**Instructions to follow**
Which lines of the records contain the word "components"? Show each of them.
*** Opening Raw data ***
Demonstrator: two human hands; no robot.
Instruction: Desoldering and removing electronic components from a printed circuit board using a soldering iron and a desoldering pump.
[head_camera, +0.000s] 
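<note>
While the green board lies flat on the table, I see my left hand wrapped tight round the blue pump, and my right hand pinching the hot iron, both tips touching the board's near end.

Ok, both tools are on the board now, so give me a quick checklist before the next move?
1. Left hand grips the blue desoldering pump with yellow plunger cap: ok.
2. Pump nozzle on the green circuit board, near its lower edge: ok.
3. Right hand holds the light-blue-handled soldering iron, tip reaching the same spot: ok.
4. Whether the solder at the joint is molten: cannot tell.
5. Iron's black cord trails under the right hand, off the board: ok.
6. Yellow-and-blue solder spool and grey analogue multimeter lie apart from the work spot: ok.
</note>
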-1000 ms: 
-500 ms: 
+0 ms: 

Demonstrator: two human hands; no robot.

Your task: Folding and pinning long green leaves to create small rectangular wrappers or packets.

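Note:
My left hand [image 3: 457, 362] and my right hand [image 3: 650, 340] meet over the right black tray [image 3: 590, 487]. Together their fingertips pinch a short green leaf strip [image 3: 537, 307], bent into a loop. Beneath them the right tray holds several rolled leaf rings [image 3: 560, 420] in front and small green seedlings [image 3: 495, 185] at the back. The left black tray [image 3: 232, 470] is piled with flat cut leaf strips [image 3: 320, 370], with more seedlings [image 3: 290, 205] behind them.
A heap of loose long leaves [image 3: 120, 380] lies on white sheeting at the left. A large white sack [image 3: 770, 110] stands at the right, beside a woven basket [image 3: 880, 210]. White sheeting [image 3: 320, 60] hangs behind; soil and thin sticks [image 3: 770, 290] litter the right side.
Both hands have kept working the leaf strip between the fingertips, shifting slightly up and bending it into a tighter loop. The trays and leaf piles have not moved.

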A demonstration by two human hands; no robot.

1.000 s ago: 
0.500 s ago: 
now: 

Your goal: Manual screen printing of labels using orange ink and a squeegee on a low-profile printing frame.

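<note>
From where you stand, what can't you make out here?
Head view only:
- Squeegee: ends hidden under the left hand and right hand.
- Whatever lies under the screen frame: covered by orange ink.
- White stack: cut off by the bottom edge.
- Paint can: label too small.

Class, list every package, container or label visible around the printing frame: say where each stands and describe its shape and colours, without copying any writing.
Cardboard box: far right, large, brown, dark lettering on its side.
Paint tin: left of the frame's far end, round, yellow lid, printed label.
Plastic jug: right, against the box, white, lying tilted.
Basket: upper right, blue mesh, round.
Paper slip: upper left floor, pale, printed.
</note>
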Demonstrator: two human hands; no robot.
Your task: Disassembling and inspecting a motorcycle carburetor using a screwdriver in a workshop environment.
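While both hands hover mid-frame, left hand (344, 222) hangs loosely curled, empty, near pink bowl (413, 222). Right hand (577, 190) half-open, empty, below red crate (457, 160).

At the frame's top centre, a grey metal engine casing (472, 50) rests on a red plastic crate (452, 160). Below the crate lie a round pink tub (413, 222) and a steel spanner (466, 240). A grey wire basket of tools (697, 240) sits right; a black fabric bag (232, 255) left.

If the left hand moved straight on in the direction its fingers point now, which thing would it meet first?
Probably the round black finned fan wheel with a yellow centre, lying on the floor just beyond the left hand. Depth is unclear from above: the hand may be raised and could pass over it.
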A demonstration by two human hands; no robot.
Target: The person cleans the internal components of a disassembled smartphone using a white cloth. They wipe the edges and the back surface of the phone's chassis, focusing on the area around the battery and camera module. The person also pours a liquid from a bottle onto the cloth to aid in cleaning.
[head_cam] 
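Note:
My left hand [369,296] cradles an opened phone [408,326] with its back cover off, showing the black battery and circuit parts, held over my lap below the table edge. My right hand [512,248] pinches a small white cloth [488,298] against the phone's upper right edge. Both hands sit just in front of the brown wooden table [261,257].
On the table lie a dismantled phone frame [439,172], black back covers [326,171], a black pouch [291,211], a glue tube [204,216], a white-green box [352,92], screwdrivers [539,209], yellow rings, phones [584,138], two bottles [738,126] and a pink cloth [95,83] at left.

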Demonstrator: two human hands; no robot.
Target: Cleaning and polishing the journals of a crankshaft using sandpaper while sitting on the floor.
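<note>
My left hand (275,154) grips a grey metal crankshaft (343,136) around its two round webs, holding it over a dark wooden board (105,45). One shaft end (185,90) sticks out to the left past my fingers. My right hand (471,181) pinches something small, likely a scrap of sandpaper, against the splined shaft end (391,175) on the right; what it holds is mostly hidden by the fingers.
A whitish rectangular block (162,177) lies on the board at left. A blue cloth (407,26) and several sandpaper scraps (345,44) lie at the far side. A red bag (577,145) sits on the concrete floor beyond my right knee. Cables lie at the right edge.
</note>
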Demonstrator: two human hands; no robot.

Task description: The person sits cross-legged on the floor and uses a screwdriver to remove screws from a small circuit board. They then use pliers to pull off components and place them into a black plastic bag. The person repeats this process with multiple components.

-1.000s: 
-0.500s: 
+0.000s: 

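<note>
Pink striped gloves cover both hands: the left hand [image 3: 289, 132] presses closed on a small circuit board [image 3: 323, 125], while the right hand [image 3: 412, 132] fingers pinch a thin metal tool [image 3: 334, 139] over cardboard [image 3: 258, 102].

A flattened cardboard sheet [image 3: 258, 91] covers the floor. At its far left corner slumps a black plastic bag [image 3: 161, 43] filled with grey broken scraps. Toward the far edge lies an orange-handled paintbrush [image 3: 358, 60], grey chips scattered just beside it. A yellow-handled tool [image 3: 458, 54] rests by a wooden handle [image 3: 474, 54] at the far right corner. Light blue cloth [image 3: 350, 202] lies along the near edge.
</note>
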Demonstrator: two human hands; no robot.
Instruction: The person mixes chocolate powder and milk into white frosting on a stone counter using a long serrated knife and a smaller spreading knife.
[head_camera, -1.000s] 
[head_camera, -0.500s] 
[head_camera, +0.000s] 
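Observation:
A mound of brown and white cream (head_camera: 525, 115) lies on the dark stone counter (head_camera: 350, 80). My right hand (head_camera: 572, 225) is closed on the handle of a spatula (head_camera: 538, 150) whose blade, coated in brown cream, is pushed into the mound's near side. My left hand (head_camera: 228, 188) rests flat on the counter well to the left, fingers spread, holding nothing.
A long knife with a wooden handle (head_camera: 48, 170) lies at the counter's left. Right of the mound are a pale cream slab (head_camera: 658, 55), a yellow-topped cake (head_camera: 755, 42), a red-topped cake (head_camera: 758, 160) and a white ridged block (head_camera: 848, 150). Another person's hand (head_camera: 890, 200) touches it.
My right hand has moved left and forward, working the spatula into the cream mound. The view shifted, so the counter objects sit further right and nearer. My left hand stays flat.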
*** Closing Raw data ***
**Result**
Instruction: Desoldering and removing electronic components from a printed circuit board using a soldering iron and a desoldering pump.
Target: The person cleans the internal components of a disassembled smartphone using a white cloth. They wipe the edges and the back surface of the phone's chassis, focusing on the area around the battery and camera module. The person also pours a liquid from a bottle onto the cloth to aid in cleaning.
Task description: The person sits cross-legged on the floor and uses a screwdriver to remove screws from a small circuit board. They then use pliers to pull off components and place them into a black plastic bag. The person repeats this process with multiple components.

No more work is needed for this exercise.